#### Task description:
Check each line of the material below for "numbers", then copy the ones that contain it.

#### Given data:
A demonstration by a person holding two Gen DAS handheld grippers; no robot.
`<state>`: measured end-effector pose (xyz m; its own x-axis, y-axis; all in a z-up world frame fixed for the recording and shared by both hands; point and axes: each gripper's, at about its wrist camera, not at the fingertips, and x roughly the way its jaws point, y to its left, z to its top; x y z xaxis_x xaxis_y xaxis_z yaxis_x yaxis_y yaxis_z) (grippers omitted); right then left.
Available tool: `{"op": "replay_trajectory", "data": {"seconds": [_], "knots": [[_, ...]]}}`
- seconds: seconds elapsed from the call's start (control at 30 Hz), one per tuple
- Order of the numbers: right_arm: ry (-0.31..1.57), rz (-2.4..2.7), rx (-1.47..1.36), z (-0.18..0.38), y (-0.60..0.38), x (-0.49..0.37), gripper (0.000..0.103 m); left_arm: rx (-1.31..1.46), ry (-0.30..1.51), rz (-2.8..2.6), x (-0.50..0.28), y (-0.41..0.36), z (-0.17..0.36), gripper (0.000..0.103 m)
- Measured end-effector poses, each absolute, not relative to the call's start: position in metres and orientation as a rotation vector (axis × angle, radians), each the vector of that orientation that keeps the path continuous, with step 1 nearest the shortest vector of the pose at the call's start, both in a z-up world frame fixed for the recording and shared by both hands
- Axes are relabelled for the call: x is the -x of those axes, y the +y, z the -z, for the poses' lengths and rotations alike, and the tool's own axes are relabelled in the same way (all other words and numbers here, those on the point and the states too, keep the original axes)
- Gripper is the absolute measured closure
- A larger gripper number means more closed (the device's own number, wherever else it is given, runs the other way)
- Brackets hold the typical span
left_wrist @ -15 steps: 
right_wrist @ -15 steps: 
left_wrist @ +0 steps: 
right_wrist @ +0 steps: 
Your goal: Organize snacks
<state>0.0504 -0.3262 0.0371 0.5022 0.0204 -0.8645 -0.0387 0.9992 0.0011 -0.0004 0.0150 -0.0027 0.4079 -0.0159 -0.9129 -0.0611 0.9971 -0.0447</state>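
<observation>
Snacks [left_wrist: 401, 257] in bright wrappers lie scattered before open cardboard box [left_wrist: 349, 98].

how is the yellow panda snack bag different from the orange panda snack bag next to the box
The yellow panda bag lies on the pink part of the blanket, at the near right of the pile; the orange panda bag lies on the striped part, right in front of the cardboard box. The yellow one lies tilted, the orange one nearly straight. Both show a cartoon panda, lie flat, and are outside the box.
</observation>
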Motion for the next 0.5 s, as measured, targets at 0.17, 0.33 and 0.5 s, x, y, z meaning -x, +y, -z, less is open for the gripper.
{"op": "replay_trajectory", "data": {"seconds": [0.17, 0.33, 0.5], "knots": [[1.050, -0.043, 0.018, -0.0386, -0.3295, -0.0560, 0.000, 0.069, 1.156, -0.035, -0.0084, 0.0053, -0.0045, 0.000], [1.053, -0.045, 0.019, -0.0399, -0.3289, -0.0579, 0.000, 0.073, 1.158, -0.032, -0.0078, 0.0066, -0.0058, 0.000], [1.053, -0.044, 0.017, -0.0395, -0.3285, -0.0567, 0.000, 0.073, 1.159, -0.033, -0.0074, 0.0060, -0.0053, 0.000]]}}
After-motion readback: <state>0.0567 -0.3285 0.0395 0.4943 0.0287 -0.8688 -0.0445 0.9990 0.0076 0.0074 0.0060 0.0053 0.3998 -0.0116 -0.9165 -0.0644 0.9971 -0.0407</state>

#### Response:
- Order of the numbers: right_arm: ry (-0.31..1.57), rz (-2.4..2.7), rx (-1.47..1.36), z (-0.18..0.38), y (-0.60..0.38), x (-0.49..0.37), gripper (0.000..0.103 m); left_arm: rx (-1.31..1.46), ry (-0.30..1.51), rz (-2.8..2.6), x (-0.50..0.28), y (-0.41..0.36), z (-0.17..0.36), gripper (0.000..0.103 m)
- Axes are relabelled for the call: x is the -x of those axes, y the +y, z the -z, for the poses' lengths and rotations alike, and the tool's own axes are relabelled in the same way (all other words and numbers here, those on the point and the states too, keep the original axes)

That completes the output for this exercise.